Hi Jesse,
Your response here set my head of spinning, i seen you responding with a lot of very informational content teaching us beginners w.r.t timeseries and causal inference etc.
The scenario i depicted above was a very specific one in which our regressors were the sole IV’s affecting our output.
However, your response set me of on a spiral of thoughts where you may be able to bring some clarity, maybe this deserve a separate thread and maybe this is not even applicable to this forum. If i should create a separate thread to this matter and relate it to bayesian analysis just let me know.
Consider the following high-level time series model:
y_t = \text{seasonality}_t + \text{trend}_t + \text{cyclical}_t + \text{regressor_effects}_t
My primary focus lies in the causal analysis of the influence exerted by the regressors.
Let us consider y_t as indicative of total sales, with our regressors signifying distinct investment opportunities.
Acknowledging that these investment opportunities are not the sole determinants of sales, we have chosen to estimate the baseline sales by incorporating \text{seasonality}_t,\text{trend}_t and \text{cyclical}_t.
Herein lies my concern: given that the effects of our regressors are affected by an underlying demand that concurrently affects our baseline sales, and bearing in mind that my ultimate objective is to make informed decisions about allocation of investments across these varied opportunities, the fluctuating cofounder demand could potentially result in misleading estimates.
Understanding that the impacts of our investments are likely to oscillate in correlation with seasonal variations due to this underlying demand,
I have chosen to employ time-varying parameters that interact with these investment inputs. This composite notion is encapsulated by the variable \text{regressor_effects}_t.
I have refrained from explicitly delineating a low-level model, as I believe that an appropriate response can encompass any suitable model of choice to address my query.

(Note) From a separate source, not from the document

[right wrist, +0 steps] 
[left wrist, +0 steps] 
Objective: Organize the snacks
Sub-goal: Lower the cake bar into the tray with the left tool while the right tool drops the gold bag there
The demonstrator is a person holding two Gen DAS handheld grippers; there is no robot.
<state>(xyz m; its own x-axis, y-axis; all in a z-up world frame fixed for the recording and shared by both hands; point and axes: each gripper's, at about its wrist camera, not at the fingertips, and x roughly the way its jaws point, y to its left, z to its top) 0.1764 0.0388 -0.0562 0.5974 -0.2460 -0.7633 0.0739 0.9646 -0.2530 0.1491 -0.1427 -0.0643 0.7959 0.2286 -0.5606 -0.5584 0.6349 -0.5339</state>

To facilitate a more insightful response to the ensuing question, envision the following scenarios:
- Our expenditure demonstrates a perfect correlation with the seasonality.
- Our expenditure is equally split between random and perfect correlation with the seasonality.
- Our expenditure is entirely random.
Question: How can we gain an intuitive comprehension of the manner in which a time-series model would differentiate the baseline-sales seasonality from the regressor-effect seasonality given the different expenditure scenarios?
any related resources would be of great appreciation.
Thank you in advance Jesse, i seen that you have done a lot for this forum and i really appreciate it.